PROBLEM STATEMENT:
A line belongs in the answer if it contains "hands"; copy every such line from the entries below.

─── MATERIAL FOR THIS EXERCISE

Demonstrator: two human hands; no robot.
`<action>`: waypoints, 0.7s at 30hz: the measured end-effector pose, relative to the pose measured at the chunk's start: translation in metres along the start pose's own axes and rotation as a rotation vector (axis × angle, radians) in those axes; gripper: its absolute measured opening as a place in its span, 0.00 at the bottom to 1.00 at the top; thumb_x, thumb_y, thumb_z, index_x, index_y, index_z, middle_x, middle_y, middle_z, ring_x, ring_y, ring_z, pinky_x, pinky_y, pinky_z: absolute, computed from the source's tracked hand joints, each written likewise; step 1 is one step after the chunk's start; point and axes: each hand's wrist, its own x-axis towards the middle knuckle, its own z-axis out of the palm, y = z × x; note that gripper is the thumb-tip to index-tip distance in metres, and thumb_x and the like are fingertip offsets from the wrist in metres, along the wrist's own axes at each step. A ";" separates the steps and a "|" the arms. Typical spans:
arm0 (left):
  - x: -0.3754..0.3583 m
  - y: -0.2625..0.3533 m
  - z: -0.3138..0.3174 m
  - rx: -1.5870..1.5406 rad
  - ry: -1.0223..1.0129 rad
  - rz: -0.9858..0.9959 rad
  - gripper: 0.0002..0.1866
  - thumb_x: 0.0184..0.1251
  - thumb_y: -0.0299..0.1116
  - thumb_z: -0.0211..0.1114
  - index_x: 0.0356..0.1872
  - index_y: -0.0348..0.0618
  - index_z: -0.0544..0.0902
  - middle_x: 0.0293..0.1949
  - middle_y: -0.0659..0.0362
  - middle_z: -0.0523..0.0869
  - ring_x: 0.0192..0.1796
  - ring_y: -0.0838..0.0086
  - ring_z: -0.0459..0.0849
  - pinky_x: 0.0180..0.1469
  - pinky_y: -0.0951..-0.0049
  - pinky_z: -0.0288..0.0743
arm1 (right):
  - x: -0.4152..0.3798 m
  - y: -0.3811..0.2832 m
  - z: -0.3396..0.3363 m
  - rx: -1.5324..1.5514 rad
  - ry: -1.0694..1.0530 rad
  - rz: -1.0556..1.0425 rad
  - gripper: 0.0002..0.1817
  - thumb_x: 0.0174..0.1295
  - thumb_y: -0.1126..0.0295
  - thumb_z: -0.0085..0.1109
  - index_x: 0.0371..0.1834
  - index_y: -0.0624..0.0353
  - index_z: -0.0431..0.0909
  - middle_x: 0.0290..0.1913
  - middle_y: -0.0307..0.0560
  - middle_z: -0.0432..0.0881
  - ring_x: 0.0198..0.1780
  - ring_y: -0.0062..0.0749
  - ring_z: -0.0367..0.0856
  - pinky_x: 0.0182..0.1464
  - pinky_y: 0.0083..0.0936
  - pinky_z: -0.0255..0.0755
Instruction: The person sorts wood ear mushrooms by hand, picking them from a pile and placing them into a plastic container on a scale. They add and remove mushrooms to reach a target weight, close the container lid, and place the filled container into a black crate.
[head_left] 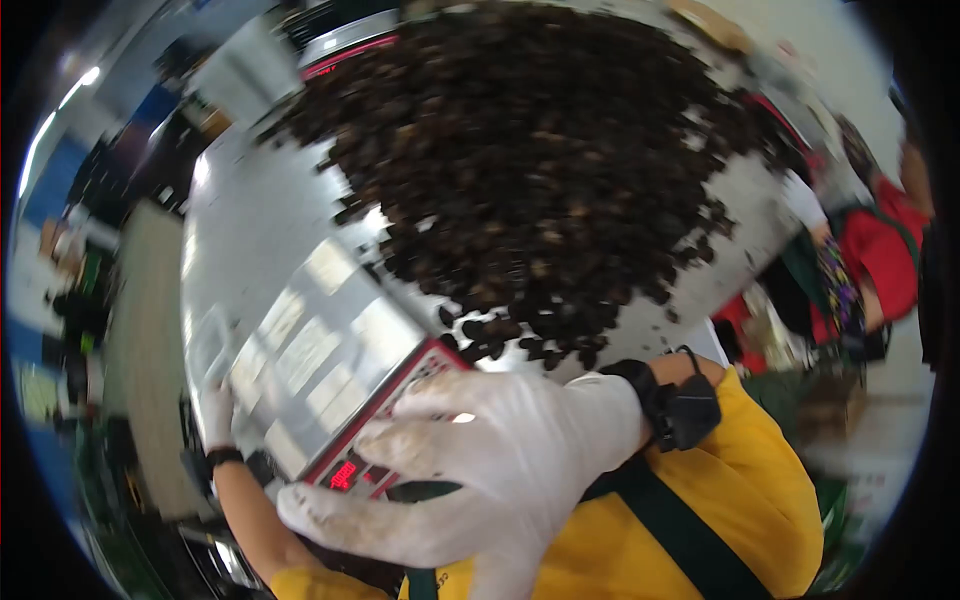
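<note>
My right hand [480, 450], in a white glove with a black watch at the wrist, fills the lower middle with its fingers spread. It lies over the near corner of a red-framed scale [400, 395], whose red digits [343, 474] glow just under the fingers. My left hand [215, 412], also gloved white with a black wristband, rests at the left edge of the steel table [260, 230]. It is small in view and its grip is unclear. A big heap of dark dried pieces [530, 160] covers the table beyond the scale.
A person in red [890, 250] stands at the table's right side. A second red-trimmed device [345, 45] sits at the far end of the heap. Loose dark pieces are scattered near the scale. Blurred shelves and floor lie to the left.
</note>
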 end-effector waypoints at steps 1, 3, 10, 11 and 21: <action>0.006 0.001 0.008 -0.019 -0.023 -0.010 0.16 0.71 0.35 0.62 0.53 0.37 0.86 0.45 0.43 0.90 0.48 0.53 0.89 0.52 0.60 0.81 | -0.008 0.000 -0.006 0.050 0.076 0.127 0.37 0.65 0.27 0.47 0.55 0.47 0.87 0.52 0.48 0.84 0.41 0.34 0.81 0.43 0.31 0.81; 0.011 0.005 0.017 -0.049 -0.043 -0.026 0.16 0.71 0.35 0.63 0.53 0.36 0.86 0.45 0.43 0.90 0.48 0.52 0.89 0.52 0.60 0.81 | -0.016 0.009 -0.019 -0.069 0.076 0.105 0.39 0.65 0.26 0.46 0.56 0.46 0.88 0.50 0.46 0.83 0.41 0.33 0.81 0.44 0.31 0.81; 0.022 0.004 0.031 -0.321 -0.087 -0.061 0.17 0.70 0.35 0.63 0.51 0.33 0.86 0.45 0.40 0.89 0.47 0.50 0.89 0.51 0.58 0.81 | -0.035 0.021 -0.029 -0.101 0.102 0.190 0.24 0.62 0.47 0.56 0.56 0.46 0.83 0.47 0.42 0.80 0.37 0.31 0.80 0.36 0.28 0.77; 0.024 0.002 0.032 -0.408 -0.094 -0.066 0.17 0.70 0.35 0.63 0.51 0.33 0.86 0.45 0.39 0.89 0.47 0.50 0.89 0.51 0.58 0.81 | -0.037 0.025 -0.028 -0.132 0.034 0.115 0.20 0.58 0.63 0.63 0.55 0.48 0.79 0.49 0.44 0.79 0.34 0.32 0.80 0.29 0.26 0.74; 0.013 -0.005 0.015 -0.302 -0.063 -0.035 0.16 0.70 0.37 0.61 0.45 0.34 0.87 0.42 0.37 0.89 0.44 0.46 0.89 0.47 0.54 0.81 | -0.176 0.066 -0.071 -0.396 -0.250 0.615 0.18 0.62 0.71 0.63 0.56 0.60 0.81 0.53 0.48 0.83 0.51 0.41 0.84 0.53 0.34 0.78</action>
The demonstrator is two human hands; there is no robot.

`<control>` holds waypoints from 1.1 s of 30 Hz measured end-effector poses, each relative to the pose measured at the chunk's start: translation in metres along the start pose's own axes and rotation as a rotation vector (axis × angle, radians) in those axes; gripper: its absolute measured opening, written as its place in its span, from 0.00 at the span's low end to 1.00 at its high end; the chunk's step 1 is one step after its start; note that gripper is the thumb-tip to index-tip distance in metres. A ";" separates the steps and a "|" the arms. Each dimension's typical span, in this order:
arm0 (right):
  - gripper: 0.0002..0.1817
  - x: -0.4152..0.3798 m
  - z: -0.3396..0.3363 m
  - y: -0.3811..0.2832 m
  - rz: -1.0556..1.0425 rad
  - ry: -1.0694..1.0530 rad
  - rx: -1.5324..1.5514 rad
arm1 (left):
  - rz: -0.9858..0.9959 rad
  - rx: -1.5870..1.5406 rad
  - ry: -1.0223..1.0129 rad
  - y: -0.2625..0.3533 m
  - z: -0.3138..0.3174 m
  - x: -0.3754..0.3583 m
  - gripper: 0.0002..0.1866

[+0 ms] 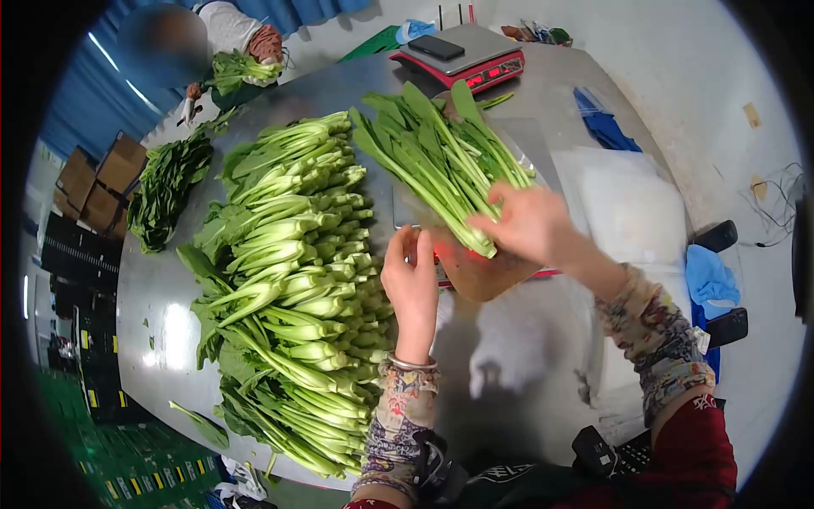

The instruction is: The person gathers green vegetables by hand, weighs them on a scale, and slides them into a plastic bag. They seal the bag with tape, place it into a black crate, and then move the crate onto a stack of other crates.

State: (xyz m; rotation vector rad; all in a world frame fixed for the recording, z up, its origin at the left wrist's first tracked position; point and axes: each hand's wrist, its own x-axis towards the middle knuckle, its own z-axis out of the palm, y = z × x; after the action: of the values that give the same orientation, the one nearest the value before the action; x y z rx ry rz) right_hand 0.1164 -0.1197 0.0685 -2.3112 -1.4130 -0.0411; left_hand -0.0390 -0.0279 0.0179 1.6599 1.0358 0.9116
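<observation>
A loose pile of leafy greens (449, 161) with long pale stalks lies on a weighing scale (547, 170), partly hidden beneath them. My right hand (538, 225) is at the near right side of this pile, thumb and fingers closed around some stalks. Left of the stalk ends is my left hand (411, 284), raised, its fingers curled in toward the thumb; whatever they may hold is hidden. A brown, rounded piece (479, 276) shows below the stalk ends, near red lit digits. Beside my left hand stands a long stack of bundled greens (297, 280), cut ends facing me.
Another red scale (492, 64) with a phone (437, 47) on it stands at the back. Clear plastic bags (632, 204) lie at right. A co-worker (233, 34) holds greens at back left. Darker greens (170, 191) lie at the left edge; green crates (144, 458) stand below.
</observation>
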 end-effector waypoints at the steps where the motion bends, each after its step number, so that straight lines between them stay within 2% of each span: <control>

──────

REPLY TO THE EXERCISE:
Demonstrator: two human hands; no robot.
The demonstrator is two human hands; there is no robot.

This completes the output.